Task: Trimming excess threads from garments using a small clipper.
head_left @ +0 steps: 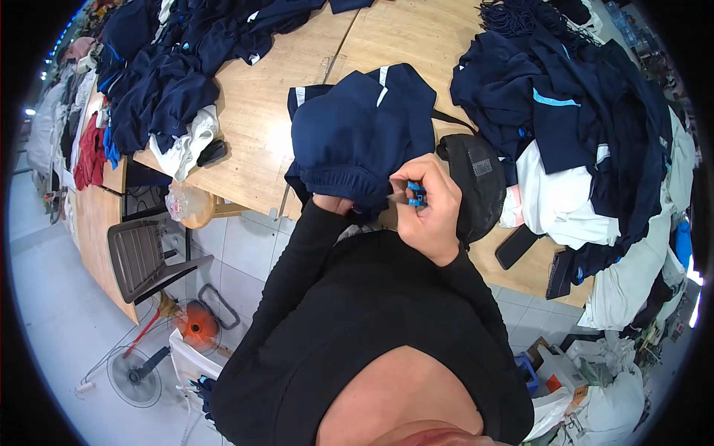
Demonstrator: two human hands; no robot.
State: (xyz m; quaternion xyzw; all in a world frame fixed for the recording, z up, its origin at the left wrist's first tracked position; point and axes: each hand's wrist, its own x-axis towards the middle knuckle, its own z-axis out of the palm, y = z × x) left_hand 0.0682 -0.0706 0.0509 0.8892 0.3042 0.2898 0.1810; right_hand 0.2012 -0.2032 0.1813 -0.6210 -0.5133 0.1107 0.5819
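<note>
Closely curled, the right hand [431, 208] is gripping a small blue tool [416, 195], its fingers folding round the thing just beside the gathered waistband of a navy garment [335, 137]; the tool is looking like thread snips, though its working end is too small to make out. The left hand [336, 204] is mostly hiding under that waistband, only the part near the wrist showing, so how far its fingers are opening, or whether they are pinching cloth, I cannot tell. The garment itself is lying bunched on the wooden table [387, 33] directly before the person, its white-marked parts pointing away. As for progress, the waistband is already showing its elastic gathers, while the piece is lying unfolded with the tool beside its edge, so work on it is seemingly going on rather than finishing; no cut is showing clearly. Just to the right, a black mesh bag [476, 189] is resting near the right hand, and beyond it a dark phone [516, 247] is lying near white cloth [561, 197]. Farther out, a right navy heap [625, 119] and a left navy heap [163, 89] are flanking the garment, both tumbling loosely; which one is holding finished pieces and which is waiting, the view is not revealing.
</note>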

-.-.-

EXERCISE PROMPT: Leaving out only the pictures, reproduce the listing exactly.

YOUR SOLUTION:
Task: Trimming excess threads from garments using a small clipper.
head_left @ +0 steps: 
Demonstrator: two human hands; no robot.
State: (xyz m; quaternion xyzw; all in a world frame fixed for the recording, z up, its origin at the left wrist's first tracked position; point and axes: each hand's wrist, its own x-axis towards the middle knuckle, its own z-axis out of the palm, y = z × x) left_hand 0.0682 -0.0706 0.0509 0.8892 0.3042 0.2898 0.1810; right_hand 0.2012 -0.2032 0.1813 -0.6210 -0.5133 0.1107 0.5819
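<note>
Closely curled, the right hand [431, 208] is gripping a small blue tool [416, 195], its fingers folding round the thing just beside the gathered waistband of a navy garment [335, 137]; the tool is looking like thread snips, though its working end is too small to make out. The left hand [336, 204] is mostly hiding under that waistband, only the part near the wrist showing, so how far its fingers are opening, or whether they are pinching cloth, I cannot tell. The garment itself is lying bunched on the wooden table [387, 33] directly before the person, its white-marked parts pointing away. As for progress, the waistband is already showing its elastic gathers, while the piece is lying unfolded with the tool beside its edge, so work on it is seemingly going on rather than finishing; no cut is showing clearly. Just to the right, a black mesh bag [476, 189] is resting near the right hand, and beyond it a dark phone [516, 247] is lying near white cloth [561, 197]. Farther out, a right navy heap [625, 119] and a left navy heap [163, 89] are flanking the garment, both tumbling loosely; which one is holding finished pieces and which is waiting, the view is not revealing.
</note>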

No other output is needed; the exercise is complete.